Task description> In the data below, find each line containing the string "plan" and return it.

───── Study material ─────

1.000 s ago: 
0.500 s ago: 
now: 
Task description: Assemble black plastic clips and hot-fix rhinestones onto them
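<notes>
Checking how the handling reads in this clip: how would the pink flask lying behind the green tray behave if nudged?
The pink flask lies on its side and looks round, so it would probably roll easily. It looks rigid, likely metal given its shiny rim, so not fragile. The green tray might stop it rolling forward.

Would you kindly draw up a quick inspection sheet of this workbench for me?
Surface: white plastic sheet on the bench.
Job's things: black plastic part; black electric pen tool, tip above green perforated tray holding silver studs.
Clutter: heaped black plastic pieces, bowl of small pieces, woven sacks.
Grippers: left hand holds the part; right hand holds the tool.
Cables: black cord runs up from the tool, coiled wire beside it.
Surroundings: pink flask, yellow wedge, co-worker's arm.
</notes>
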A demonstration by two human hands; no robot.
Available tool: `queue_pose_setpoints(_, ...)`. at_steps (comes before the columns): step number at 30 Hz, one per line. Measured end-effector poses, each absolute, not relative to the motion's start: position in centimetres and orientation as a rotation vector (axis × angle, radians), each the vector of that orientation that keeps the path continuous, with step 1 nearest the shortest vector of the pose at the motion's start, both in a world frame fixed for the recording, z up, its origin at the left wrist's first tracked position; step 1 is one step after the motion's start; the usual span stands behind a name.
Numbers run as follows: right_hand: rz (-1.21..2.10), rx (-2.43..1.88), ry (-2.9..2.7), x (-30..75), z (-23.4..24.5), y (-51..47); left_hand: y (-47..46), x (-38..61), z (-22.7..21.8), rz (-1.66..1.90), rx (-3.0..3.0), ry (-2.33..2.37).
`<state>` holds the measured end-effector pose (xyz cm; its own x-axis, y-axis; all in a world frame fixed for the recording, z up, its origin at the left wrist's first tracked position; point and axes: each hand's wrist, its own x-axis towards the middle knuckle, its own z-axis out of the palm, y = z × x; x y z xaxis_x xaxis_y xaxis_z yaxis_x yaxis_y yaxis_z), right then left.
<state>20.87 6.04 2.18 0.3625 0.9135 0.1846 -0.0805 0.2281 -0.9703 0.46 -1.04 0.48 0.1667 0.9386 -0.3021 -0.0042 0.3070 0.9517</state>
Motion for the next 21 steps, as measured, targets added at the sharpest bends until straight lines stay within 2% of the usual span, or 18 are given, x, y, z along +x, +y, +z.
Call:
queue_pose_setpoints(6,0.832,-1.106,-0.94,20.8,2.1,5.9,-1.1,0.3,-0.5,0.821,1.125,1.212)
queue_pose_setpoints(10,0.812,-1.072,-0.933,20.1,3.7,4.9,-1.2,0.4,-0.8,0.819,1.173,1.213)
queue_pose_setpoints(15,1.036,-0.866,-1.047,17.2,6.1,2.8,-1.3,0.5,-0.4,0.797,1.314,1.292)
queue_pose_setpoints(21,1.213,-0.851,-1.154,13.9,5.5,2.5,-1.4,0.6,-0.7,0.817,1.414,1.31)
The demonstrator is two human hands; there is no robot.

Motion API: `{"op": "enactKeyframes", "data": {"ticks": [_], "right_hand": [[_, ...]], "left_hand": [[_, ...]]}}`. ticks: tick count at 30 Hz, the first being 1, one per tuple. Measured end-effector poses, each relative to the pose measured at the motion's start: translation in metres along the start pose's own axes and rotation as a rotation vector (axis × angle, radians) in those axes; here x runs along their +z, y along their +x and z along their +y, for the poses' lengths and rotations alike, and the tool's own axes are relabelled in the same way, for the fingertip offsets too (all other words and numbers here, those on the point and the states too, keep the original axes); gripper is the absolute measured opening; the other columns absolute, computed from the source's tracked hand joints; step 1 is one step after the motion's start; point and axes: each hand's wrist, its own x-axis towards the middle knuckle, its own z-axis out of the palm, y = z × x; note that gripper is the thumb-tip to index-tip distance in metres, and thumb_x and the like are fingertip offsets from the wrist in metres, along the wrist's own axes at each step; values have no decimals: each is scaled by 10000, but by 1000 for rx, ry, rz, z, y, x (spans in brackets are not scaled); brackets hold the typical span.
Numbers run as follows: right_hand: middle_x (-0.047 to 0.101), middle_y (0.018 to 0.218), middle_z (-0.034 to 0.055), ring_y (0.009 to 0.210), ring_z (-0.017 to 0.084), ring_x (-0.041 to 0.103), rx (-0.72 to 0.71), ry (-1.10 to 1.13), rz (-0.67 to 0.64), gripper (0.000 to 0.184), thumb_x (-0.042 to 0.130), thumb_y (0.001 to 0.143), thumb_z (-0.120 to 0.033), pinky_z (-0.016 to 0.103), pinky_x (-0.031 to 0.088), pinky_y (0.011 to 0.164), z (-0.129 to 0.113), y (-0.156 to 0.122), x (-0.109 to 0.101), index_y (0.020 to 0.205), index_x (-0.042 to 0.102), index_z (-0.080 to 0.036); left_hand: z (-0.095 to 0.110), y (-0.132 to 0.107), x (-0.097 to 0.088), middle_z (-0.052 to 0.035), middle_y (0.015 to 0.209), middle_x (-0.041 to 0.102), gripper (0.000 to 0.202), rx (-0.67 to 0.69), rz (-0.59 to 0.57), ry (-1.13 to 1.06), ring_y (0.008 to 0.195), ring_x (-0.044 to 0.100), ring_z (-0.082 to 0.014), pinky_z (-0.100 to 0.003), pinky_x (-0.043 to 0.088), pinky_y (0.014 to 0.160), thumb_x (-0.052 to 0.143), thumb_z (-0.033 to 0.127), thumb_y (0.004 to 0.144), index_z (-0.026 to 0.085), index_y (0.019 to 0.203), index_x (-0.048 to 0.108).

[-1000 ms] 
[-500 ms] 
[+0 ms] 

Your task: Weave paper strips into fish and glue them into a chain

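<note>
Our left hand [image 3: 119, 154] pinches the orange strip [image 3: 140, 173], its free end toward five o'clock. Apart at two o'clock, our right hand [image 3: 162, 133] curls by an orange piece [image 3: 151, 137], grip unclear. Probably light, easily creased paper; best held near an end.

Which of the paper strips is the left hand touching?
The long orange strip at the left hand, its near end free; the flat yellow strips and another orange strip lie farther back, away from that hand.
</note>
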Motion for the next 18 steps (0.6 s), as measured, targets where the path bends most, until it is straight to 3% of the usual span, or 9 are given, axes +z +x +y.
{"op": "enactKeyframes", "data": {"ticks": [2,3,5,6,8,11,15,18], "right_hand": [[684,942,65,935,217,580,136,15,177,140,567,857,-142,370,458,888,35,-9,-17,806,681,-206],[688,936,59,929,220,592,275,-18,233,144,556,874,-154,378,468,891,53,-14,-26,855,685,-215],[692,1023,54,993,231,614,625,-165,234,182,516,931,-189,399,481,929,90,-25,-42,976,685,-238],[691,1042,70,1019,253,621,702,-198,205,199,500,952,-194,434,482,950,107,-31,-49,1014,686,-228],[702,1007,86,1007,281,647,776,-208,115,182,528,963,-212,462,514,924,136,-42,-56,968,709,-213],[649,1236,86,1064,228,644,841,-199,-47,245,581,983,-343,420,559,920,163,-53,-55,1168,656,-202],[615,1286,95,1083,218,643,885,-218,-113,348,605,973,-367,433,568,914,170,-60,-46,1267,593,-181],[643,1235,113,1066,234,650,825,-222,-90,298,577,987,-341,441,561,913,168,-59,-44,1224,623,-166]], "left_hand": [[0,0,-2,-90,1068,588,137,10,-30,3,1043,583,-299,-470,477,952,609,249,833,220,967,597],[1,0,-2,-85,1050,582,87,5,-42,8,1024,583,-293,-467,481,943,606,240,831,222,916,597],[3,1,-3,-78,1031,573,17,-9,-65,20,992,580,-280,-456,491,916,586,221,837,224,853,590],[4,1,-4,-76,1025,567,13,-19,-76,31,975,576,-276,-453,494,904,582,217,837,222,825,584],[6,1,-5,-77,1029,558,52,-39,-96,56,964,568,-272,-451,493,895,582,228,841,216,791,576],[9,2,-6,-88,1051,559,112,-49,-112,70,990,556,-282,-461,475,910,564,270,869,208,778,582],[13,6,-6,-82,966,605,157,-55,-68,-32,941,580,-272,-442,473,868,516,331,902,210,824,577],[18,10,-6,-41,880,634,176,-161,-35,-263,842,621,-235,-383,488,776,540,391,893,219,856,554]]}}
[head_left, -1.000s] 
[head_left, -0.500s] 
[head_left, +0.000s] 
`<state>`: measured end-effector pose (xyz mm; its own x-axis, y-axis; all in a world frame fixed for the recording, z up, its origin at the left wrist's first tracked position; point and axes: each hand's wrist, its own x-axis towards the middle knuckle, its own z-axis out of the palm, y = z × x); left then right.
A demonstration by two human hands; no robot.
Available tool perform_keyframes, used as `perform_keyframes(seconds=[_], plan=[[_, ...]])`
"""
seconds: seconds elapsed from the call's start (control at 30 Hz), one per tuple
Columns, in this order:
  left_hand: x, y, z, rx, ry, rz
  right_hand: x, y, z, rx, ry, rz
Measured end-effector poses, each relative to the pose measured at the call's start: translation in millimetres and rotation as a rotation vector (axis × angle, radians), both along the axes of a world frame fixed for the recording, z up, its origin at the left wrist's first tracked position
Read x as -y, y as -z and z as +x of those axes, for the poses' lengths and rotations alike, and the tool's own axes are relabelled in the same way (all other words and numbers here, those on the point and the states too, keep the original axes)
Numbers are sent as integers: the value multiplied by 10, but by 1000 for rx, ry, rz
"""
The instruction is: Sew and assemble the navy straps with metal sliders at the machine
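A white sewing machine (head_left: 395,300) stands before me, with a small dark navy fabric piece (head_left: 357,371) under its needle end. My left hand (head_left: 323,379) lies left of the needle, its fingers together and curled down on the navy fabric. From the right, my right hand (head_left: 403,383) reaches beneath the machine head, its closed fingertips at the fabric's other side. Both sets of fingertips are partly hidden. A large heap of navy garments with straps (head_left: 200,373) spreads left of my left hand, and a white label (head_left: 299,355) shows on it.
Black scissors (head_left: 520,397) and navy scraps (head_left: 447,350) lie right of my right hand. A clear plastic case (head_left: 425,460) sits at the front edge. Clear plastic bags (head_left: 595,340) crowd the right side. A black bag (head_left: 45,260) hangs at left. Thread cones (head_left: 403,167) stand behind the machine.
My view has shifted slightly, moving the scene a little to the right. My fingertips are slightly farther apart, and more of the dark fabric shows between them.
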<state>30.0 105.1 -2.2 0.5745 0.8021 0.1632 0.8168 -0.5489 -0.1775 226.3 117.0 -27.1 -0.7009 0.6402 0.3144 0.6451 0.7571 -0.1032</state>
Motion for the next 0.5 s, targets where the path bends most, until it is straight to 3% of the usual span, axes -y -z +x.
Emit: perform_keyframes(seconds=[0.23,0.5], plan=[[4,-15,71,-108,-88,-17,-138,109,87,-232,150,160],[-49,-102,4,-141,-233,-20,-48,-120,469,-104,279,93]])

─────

Output>
Available tool perform_keyframes, used as `perform_keyframes(seconds=[_], plan=[[_, ...]])`
Emit: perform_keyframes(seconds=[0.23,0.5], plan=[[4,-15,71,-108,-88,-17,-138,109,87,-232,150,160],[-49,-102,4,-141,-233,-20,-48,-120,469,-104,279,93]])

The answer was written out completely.